# GOAL OF THE EXERCISE:
The listing must be copied out in full and exactly; no images go with it.

# COLLECTED DATA:
---*---
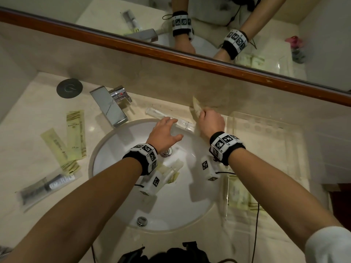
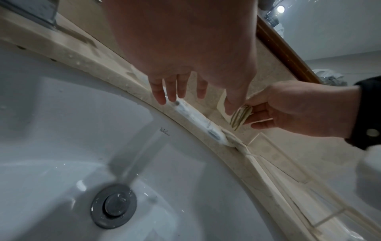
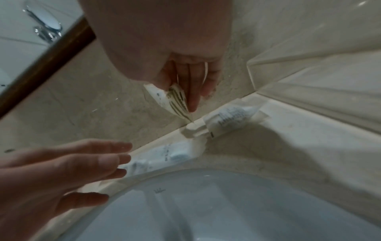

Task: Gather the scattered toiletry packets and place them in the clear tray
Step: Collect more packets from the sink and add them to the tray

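R hand (image 1: 210,122) is pinching a pale yellow-green striped paper packet (image 1: 196,109) up off the marble counter by the back wall, fingers curled round its lower end. L hand (image 1: 165,132), fingers spread & holding nothing, hovers just over the long clear-wrapped white toothbrush packet (image 1: 171,119) lying along the basin rim. The clear plastic tray (image 1: 284,133) sits just to the right w/ a few packets already in its near end, I think; glare makes that hard to tell. To do this well: carry the striped one straight across into the tray, & let L press down flat, then curl under the toothbrush wrap so it doesn't slide into the white sink (image 1: 114,149). Several more yellow-green packets (image 1: 75,130) wait on the far-left counter.
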Tool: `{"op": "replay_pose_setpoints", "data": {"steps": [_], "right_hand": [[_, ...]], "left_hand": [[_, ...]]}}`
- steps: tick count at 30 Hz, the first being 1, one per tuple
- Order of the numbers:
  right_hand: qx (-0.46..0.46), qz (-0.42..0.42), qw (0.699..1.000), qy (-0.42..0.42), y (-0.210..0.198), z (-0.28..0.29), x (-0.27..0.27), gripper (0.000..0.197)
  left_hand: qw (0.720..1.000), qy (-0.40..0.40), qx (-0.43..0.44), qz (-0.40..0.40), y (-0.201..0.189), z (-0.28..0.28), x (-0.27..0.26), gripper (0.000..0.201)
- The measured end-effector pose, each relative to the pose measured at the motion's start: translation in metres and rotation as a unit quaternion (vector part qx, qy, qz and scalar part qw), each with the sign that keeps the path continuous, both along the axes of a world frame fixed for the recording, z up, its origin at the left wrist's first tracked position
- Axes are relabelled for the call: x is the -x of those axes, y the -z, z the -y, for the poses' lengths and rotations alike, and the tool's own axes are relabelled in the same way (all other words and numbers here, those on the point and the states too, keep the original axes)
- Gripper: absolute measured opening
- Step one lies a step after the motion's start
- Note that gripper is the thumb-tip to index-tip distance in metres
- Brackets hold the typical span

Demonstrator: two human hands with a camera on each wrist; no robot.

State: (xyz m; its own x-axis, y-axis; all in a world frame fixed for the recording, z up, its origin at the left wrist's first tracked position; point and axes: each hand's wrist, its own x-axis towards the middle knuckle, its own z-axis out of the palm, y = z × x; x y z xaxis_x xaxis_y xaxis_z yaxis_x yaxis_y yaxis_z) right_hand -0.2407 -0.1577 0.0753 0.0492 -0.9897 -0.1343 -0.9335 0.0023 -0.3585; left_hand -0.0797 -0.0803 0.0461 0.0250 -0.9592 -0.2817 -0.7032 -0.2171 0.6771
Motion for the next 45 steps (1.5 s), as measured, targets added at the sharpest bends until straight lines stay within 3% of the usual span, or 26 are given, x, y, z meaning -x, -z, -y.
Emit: {"op": "replay_pose_setpoints", "data": {"steps": [3, 6, 10, 13, 16, 21, 25, 28, 36, 39, 45], "right_hand": [[-0.03, 0.144, 0.989, 0.018, -0.004, -0.01, 0.009, 0.028], [-0.095, 0.299, 0.95, 0.013, -0.003, -0.024, 0.015, 0.026], [-0.16, 0.39, 0.907, 0.002, -0.013, -0.047, 0.018, 0.03], [-0.198, 0.409, 0.891, 0.003, -0.021, -0.062, 0.019, 0.028], [-0.209, 0.397, 0.894, 0.007, -0.026, -0.077, 0.016, 0.023], [-0.187, 0.414, 0.891, 0.017, -0.033, -0.101, 0.01, 0.024], [-0.196, 0.408, 0.892, -0.009, -0.037, -0.117, 0.005, 0.01], [-0.193, 0.437, 0.879, 0.006, -0.041, -0.128, 0.003, 0.021], [-0.204, 0.446, 0.871, 0.003, -0.038, -0.158, 0.004, 0.012], [-0.219, 0.436, 0.873, -0.011, -0.037, -0.171, 0.005, 0.019], [-0.252, 0.508, 0.823, -0.006, -0.042, -0.186, -0.001, 0.009]], "left_hand": [[1.0, -0.003, 0.012, -0.017, -0.005, -0.001, 0.003, 0.069], [0.995, -0.043, 0.006, -0.09, -0.013, -0.005, 0.008, 0.073], [0.974, -0.108, -0.017, -0.2, -0.023, -0.013, 0.011, 0.057], [0.955, -0.119, -0.028, -0.27, -0.029, -0.025, 0.009, 0.029], [0.942, -0.137, -0.03, -0.305, -0.032, -0.036, 0.006, 0.018], [0.944, -0.157, -0.017, -0.291, -0.039, -0.059, 0.004, 0.018], [0.945, -0.19, 0.0, -0.268, -0.043, -0.079, 0.005, 0.018], [0.935, -0.212, 0.005, -0.284, -0.049, -0.097, 0.009, 0.015], [0.932, -0.19, -0.048, -0.305, -0.055, -0.145, 0.016, 0.014], [0.934, -0.198, -0.052, -0.294, -0.054, -0.159, 0.018, 0.011], [0.953, -0.187, -0.075, -0.225, -0.054, -0.177, 0.013, 0.02]]}}
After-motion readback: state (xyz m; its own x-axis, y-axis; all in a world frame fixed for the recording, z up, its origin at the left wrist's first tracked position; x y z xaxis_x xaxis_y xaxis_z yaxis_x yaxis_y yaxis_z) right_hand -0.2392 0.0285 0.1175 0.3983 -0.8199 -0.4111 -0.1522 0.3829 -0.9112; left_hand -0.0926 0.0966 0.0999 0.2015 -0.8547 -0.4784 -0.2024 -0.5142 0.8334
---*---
# SOLUTION:
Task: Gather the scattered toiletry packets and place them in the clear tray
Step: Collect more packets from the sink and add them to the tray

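R hand (image 1: 210,122) is pinching a pale yellow-green striped paper packet (image 1: 196,109) up off the marble counter by the back wall, fingers curled round its lower end. L hand (image 1: 165,132), fingers spread & holding nothing, hovers just over the long clear-wrapped white toothbrush packet (image 1: 171,119) lying along the basin rim. The clear plastic tray (image 1: 284,133) sits just to the right w/ a few packets already in its near end, I think; glare makes that hard to tell. To do this well: carry the striped one straight across into the tray, & let L press down flat, then curl under the toothbrush wrap so it doesn't slide into the white sink (image 1: 114,149). Several more yellow-green packets (image 1: 75,130) wait on the far-left counter.
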Tool: `{"op": "replay_pose_setpoints", "data": {"steps": [_], "right_hand": [[_, ...]], "left_hand": [[_, ...]]}}`
- steps: tick count at 30 Hz, the first being 1, one per tuple
- Order of the numbers:
  right_hand: qx (-0.46..0.46), qz (-0.42..0.42), qw (0.699..1.000), qy (-0.42..0.42), y (-0.210..0.198), z (-0.28..0.29), x (-0.27..0.27), gripper (0.000..0.197)
  left_hand: qw (0.720..1.000), qy (-0.40..0.40), qx (-0.43..0.44), qz (-0.40..0.40), y (-0.201..0.189), z (-0.28..0.28), x (-0.27..0.26), gripper (0.000..0.201)
- The measured end-effector pose, each relative to the pose measured at the motion's start: translation in metres and rotation as a unit quaternion (vector part qx, qy, qz and scalar part qw), each with the sign that keeps the path continuous, both along the axes of a world frame fixed for the recording, z up, its origin at the left wrist's first tracked position
- Axes are relabelled for the call: x is the -x of those axes, y the -z, z the -y, for the poses' lengths and rotations alike, and the tool's own axes are relabelled in the same way (all other words and numbers here, those on the point and the states too, keep the original axes)
- Gripper: absolute measured opening
- Step one lies a step after the motion's start
- Note that gripper is the thumb-tip to index-tip distance in metres
- Brackets hold the typical span

Demonstrator: two human hands with a camera on each wrist; no robot.

State: (xyz m; its own x-axis, y-axis; all in a world frame fixed for the recording, z up, its origin at the left wrist's first tracked position; point and axes: each hand's wrist, its own x-axis towards the middle knuckle, its own z-axis out of the palm, y = z × x; x y z xaxis_x xaxis_y xaxis_z yaxis_x yaxis_y yaxis_z) right_hand -0.2407 -0.1577 0.0753 0.0492 -0.9897 -0.1343 -0.9335 0.0023 -0.3585; left_hand -0.0797 -0.0803 0.0461 0.0250 -0.9592 -0.2817 -0.7032 -0.2171 0.6771
Motion for the next 45 steps (1.5 s), as measured, targets added at the sharpest bends until straight lines stay within 3% of the usual span, or 26 are given, x, y, z meaning -x, -z, -y.
Emit: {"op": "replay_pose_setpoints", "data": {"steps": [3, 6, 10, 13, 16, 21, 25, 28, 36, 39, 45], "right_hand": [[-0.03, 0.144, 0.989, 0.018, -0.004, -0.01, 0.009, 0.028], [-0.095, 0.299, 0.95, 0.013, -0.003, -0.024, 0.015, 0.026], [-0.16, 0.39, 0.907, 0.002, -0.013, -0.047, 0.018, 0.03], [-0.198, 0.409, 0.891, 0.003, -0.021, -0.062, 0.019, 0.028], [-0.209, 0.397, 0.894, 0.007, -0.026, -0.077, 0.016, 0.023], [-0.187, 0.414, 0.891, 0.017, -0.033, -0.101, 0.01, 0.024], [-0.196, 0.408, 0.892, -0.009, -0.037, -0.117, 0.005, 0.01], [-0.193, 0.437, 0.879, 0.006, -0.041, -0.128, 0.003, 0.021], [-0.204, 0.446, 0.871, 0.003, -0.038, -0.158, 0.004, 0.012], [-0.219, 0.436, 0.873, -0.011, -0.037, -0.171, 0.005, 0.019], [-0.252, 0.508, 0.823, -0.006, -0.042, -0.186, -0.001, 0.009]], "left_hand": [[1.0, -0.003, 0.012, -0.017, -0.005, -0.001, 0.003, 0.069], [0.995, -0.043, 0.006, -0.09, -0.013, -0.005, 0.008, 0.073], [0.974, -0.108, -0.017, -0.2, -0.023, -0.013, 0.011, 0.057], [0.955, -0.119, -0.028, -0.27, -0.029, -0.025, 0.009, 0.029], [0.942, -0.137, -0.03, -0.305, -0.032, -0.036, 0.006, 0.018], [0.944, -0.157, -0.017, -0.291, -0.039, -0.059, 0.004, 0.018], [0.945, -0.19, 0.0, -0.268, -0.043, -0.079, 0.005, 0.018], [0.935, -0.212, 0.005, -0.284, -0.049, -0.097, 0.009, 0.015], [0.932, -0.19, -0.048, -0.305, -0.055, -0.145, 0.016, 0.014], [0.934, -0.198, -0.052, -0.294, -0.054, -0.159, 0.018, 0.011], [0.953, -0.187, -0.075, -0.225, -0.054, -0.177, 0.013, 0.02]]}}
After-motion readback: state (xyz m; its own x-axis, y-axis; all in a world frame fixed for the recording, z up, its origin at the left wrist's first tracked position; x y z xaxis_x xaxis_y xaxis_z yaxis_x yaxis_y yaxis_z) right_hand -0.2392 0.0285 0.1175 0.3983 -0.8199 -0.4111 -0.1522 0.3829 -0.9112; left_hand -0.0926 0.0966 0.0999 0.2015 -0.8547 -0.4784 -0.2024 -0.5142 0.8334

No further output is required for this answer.